▸ **Problem details**
Reproduce every line that appears below, precisely and completely.

▸ **Stored data**
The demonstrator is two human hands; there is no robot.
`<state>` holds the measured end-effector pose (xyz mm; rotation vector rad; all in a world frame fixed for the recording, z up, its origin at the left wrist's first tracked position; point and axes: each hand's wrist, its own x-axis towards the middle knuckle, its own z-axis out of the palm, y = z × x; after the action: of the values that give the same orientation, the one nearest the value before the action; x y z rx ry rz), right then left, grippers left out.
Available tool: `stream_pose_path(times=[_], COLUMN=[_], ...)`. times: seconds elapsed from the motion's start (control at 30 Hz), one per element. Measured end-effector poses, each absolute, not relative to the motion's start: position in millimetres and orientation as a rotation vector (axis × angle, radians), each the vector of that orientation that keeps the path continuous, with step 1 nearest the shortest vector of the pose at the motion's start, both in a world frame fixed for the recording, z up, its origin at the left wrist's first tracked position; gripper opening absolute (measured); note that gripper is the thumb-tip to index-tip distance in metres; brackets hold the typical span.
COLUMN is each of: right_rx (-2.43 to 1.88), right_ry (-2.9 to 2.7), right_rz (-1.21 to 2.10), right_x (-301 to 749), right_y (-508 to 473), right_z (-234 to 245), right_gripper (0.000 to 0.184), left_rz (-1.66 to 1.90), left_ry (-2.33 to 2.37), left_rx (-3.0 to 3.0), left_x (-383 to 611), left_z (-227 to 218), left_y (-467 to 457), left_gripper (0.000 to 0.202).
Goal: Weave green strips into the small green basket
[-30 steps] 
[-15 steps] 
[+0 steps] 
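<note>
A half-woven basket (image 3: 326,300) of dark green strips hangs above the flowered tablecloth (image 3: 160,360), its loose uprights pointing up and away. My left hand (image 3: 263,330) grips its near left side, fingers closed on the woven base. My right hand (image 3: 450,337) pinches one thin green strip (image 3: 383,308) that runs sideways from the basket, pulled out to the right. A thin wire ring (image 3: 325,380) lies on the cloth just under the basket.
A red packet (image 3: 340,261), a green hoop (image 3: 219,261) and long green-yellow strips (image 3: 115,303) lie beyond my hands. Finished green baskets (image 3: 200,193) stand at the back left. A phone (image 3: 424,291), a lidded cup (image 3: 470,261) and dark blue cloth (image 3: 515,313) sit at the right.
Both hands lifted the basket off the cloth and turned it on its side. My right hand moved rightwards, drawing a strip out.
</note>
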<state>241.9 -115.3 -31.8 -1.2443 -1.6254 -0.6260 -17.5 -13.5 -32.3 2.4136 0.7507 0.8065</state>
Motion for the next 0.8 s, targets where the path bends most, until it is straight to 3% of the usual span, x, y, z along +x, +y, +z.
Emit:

▸ **Output for this exercise**
The demonstrator is two human hands; there is no robot.
`<state>` holds the measured end-effector pose (xyz mm; rotation vector rad; all in a world frame fixed for the recording, z up, its origin at the left wrist's first tracked position; point and axes: each hand's wrist, its own x-axis towards the middle knuckle, its own z-axis out of the palm, y = z × x; after the action: of the values that give the same orientation, the one nearest the value before the action; x y z rx ry rz), right then left, grippers left out.
Available tool: `stream_pose_path(times=[_], COLUMN=[_], ...)`. times: seconds elapsed from the motion's start (control at 30 Hz), one per element. Measured end-effector poses, each absolute, not relative to the motion's start: position in millimetres and orientation as a rotation vector (axis × angle, radians), each the vector of that orientation that keeps the path continuous, with step 1 nearest the shortest vector of the pose at the motion's start, both in a world frame fixed for the recording, z up, its origin at the left wrist's first tracked position; gripper opening absolute (measured); note that gripper is the thumb-tip to index-tip distance in metres; brackets hold the typical span.
COLUMN is each of: right_rx (-2.43 to 1.88), right_ry (-2.9 to 2.7), right_rz (-1.21 to 2.10), right_x (-301 to 749), right_y (-508 to 473), right_z (-234 to 245), right_gripper (0.000 to 0.184), left_rz (-1.66 to 1.90), left_ry (-2.33 to 2.37), left_rx (-3.0 to 3.0), left_x (-383 to 611), left_z (-227 to 218), left_y (-467 to 457), left_gripper (0.000 to 0.202).
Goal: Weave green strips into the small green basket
[-30 steps] 
[-15 steps] 
[+0 steps] 
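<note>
A half-woven basket (image 3: 326,300) of dark green strips hangs above the flowered tablecloth (image 3: 160,360), its loose uprights pointing up and away. My left hand (image 3: 263,330) grips its near left side, fingers closed on the woven base. My right hand (image 3: 450,337) pinches one thin green strip (image 3: 383,308) that runs sideways from the basket, pulled out to the right. A thin wire ring (image 3: 325,380) lies on the cloth just under the basket.
A red packet (image 3: 340,261), a green hoop (image 3: 219,261) and long green-yellow strips (image 3: 115,303) lie beyond my hands. Finished green baskets (image 3: 200,193) stand at the back left. A phone (image 3: 424,291), a lidded cup (image 3: 470,261) and dark blue cloth (image 3: 515,313) sit at the right.
Both hands lifted the basket off the cloth and turned it on its side. My right hand moved rightwards, drawing a strip out.
</note>
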<state>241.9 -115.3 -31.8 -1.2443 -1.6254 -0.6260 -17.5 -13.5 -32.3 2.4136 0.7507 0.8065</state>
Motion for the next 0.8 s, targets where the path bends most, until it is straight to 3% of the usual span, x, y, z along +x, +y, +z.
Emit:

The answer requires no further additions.